Statistical analysis
We performed independent t-tests and chi-square test to compare the differences in basic sociodemographic characteristics, levels of physical activity and circadian rhymes for community subjects completed the interview during different periods of COVID-19 (i.e., before COVID-19, between the 2nd and 3rd waves of COVID-19, and during the late phase of the 3rd waves of COVID-19), using the category “before COVID-19” as the reference group. We performed multivariate unconditional logistic regression model to estimate the odds ratios (OR) and the 95% confidence intervals (95%CI) to examine the period effect of COVID-19 (i.e., before COVID-19, between the 2nd and 3rd waves of COVID-19, and during the late phase of the 3rd waves of COVID-19) on participants’ physical activity levels (METS/minutes) (low/high) and rest-activity circadian rhythm parameters [i.e. MESOR (low/high), amplitude (low/high), acrophase (advanced/delayed) and percent rhythm (low/high)] before and during different periods of the outbreak, using the high-level category of physical activity, MESOR, amplitude and percent rhythm, and advanced acrophase as the reference group.
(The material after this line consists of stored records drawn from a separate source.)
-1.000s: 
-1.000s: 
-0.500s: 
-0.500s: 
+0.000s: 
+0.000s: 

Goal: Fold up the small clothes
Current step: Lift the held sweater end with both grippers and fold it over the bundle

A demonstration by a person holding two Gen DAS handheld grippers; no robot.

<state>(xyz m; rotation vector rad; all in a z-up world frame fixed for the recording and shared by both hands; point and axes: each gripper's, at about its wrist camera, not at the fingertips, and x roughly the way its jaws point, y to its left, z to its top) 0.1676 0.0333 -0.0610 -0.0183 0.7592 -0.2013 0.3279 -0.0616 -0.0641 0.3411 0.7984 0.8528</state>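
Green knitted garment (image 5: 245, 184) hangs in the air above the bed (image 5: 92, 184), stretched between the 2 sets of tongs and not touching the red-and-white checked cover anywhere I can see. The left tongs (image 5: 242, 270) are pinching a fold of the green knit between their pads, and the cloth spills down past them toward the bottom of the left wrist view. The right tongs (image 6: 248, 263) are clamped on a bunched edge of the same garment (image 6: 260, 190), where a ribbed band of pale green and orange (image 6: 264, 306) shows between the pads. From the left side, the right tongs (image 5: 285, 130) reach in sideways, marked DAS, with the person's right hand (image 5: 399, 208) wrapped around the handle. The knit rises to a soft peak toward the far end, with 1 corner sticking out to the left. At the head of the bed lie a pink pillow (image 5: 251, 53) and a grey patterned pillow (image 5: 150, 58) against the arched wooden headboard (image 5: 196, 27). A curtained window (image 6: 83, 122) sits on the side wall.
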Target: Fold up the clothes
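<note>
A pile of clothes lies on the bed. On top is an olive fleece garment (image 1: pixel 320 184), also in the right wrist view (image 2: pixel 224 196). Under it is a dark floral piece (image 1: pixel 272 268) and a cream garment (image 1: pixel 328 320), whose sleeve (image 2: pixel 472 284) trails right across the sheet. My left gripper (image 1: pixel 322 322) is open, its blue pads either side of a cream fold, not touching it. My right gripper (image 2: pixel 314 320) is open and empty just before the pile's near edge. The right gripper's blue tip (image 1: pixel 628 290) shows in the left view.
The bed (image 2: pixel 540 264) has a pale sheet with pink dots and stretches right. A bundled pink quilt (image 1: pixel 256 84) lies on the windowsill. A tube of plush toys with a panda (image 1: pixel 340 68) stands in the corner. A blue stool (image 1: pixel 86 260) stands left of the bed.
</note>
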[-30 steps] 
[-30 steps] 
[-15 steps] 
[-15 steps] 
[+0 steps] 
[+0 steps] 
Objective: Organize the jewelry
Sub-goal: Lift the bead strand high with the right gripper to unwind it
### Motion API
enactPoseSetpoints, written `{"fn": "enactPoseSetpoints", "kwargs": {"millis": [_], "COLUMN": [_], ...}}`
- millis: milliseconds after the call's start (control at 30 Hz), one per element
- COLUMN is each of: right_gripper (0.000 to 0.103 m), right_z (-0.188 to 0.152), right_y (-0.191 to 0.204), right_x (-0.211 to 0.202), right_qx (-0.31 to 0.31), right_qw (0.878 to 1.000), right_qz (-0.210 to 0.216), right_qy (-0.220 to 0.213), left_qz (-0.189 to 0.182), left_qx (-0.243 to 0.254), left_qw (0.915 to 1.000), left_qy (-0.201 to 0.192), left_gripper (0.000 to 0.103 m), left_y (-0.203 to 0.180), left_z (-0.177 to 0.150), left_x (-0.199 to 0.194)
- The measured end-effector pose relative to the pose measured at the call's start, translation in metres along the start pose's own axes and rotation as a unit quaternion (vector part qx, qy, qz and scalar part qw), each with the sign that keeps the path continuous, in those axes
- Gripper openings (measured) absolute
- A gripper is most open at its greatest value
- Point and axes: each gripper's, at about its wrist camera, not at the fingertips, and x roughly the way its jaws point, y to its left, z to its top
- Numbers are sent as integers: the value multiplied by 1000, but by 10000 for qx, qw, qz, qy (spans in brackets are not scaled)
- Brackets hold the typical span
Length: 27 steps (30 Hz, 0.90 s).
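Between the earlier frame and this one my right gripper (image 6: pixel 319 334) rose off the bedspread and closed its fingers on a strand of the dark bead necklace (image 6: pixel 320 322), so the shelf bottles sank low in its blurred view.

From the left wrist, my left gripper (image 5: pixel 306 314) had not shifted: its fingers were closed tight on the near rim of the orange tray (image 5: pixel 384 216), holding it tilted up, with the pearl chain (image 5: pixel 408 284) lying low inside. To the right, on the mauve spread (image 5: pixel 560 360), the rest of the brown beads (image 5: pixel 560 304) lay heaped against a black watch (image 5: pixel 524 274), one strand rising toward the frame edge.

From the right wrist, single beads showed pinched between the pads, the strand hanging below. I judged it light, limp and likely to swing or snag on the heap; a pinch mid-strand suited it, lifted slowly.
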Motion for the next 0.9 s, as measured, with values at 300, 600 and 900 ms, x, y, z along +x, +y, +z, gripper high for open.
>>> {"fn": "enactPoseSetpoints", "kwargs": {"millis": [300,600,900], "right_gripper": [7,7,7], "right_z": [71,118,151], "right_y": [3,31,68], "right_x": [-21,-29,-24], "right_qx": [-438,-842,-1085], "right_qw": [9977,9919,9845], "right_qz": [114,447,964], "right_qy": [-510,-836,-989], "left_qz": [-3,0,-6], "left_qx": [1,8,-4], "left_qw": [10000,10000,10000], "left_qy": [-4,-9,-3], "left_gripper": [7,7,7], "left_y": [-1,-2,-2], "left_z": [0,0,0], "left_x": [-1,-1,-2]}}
Potential confounders included in the multivariate logistic regression were age at recruitment (continuous), educational attainment (primary education or below, secondary education or above), employment status (retired, full-time/part-time job), and body mass index (BMI) [body weight (kg)/height2(m2)] [underweight/normal weight (BMI < 25), overweight, obesity (BMI > 25]. All statistical analyses were conducted with SPSS 26.0 for Windows (SPSS, Chicago, IL, USA), and a two-sided p-value of less than 0.05 was considered statistically significant.